Loth. Das mußt Du nicht falsch auffassen. Von jeher berausche ich mich ... besonders in glücklichen Momenten berausche ich mich in dem Bewußtsein, es in der Hand zu haben, weißt Du!

Helene. Den Tod in der Hand zu haben?

Loth ohne jede Sentimentalität. Ja! und so hat er gar nichts Grausiges, im Gegentheil, so etwas Freundschaftliches hat er für mich. Man ruft und weiß bestimmt, daß er kommt. Man kann sich dadurch über alles Mögliche hinwegheben, Vergangenes — und Zukünftiges .... Helenen’s Hand betrachtend. Du hast eine so wunderhübsche Hand. Er streichelt sie.

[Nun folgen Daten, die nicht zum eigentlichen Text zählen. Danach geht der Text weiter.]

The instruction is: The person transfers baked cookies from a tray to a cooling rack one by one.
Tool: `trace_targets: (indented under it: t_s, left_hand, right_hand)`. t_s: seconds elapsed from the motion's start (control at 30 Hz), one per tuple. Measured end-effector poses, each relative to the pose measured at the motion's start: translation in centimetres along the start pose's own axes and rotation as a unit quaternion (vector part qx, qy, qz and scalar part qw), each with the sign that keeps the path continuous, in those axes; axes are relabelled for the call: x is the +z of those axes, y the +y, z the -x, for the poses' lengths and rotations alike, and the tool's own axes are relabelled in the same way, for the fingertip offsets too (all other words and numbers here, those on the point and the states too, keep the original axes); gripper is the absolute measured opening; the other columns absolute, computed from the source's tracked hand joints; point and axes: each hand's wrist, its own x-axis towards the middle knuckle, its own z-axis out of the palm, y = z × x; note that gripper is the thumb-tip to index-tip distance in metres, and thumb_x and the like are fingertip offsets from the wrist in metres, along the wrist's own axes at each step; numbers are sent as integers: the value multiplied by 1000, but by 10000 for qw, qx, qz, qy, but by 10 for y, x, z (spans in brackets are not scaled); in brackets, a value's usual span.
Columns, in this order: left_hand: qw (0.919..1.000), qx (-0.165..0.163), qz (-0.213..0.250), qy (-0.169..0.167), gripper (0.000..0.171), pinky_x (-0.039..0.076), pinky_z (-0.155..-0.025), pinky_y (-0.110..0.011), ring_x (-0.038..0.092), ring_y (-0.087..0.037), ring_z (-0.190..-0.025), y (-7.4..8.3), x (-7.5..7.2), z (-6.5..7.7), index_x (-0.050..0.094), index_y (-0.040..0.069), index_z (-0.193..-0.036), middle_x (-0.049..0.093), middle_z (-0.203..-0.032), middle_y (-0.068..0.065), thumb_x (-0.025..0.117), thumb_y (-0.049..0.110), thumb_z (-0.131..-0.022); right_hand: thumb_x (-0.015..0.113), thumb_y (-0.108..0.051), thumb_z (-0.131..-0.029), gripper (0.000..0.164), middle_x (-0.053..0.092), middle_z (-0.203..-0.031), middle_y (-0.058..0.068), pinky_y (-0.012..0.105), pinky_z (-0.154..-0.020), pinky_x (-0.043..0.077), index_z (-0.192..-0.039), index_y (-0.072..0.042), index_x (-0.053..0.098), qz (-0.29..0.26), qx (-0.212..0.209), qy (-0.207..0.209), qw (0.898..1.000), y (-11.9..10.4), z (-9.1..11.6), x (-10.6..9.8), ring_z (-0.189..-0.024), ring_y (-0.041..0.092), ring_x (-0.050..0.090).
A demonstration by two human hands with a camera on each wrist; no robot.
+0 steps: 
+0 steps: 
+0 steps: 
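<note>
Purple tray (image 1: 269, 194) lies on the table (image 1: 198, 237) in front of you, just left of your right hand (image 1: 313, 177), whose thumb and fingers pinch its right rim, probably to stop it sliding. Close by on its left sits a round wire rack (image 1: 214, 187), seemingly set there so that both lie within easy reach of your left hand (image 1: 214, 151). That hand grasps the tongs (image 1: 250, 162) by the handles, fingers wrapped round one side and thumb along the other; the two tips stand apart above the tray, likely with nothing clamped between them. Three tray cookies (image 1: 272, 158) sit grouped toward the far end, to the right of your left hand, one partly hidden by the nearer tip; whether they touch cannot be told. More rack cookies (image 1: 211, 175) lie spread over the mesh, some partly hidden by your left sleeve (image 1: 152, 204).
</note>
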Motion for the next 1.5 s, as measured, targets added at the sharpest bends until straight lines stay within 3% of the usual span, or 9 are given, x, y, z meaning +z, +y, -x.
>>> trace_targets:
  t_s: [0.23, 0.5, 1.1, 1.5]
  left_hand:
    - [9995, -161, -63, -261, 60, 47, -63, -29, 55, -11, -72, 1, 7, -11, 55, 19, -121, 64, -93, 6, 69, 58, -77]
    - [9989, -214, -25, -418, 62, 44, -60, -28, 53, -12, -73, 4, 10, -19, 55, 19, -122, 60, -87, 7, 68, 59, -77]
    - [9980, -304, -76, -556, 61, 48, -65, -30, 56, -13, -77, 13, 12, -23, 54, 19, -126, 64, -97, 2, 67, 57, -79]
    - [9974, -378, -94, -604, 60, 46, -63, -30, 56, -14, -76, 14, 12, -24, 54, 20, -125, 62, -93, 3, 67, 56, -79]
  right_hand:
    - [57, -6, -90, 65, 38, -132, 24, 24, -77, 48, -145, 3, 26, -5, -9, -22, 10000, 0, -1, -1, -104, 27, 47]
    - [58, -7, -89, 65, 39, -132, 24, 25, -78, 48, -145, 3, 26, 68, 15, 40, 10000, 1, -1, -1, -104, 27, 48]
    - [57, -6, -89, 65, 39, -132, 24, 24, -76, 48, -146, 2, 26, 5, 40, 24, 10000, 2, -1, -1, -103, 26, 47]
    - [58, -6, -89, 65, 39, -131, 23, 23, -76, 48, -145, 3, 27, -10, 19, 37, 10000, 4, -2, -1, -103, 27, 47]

Helene. Ach ja! — so ..... Sie drückt sich auf’s Neue in seine Arme.

Loth. Nein, weißt Du! ich hab’ nicht gelebt! ... bisher nicht!

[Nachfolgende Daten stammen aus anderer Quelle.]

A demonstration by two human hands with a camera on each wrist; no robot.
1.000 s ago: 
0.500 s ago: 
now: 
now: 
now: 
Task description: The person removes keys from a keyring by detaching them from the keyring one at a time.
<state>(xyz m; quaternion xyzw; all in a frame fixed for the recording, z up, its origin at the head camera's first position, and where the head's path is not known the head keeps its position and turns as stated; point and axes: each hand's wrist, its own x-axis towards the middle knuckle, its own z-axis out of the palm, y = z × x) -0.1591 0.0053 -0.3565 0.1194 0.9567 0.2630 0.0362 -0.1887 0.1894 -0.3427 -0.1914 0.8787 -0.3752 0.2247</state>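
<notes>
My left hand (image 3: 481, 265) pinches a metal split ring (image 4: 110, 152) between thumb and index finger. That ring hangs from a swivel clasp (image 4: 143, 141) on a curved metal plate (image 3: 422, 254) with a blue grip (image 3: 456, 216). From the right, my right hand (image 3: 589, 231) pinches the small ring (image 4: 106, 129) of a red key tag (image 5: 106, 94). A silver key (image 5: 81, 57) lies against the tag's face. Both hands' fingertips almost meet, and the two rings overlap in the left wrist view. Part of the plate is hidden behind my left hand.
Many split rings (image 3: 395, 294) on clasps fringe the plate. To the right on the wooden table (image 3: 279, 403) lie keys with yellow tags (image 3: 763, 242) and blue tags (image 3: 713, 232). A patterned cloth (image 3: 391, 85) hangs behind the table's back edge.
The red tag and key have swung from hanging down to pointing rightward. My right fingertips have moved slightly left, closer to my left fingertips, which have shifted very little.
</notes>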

Helene. Denkst Du ich? ... Mir ist fast taumelig ..... taumelig bin ich vor Glück. Gott! wie ist das — nur so auf einmal .....

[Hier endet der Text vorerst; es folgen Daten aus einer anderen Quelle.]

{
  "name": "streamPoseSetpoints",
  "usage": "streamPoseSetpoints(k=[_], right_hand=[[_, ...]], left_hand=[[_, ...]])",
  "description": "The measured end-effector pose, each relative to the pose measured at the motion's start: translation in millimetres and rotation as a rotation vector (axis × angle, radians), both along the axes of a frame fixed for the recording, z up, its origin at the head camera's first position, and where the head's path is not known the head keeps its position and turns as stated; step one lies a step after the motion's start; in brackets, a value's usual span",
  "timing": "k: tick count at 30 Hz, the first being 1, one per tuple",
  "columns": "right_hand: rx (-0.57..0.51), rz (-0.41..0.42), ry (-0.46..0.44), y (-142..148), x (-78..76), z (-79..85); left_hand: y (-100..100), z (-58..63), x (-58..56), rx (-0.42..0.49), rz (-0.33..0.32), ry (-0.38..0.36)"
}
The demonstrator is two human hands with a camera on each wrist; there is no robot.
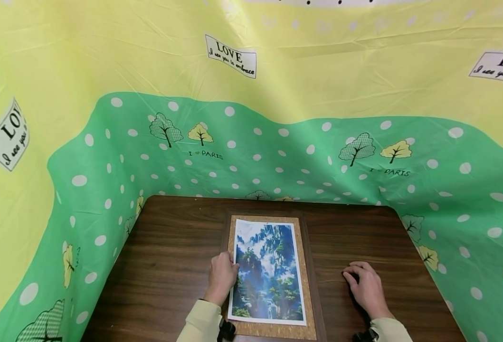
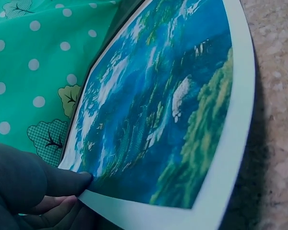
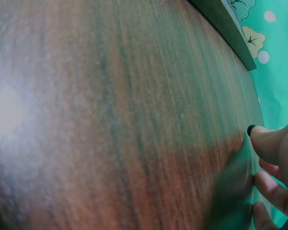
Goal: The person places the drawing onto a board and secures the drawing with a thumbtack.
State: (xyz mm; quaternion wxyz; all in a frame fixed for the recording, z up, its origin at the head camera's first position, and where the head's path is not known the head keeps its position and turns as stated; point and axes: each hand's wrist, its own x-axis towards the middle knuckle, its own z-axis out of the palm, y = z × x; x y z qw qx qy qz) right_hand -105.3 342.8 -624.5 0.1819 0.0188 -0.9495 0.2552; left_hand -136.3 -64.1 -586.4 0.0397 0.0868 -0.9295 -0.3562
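Note:
A glossy print of a blue mountain landscape [image 1: 268, 270] with a white border lies on a cork board [image 1: 296, 330] with a dark frame. My left hand [image 1: 223, 275] is at the print's left edge. In the left wrist view the thumb [image 2: 69, 181] lies on the white border with fingers beneath, pinching the paper, which bows up off the cork. My right hand [image 1: 365, 287] rests on the wooden table right of the board, fingers loosely bent. In the right wrist view its thumb [image 3: 269, 143] and fingers stand apart; a small dark spot at the thumb tip is unclear.
The dark wooden table [image 1: 170, 242] extends on both sides of the board. A green and yellow curtain [image 1: 255, 152] with white dots and trees hangs round its back and sides. In the right wrist view the board's raised frame [image 3: 235, 38] stands above the tabletop.

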Motion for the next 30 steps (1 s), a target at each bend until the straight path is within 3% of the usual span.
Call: streamPoseSetpoints(k=[14,23,30], right_hand=[[0.000,0.019,0.019,-10,-7.4,6.4],[-0.037,0.072,0.062,-37,-30.0,16.9],[-0.076,0.125,0.040,-62,-50.1,26.2]], left_hand=[[-1,-1.6,-1.8,-0.035,0.002,-0.003],[0,-1.6,-3.1,-0.021,0.011,-0.014],[-1,-1.7,-2.8,-0.012,0.008,-0.014]])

Loth. Ja, so auf ein—mal ...

Helene. Hör’ mal! so ist mir: die ganze Zeit meines Lebens — ein Tag! — gestern und heut — ein Jahr! gelt?

Loth. Erst gestern bin ich gekommen?

Helene. Ganz gewiß! — eben! — natürlich! .... Ach, ach! Du weißt es nicht mal!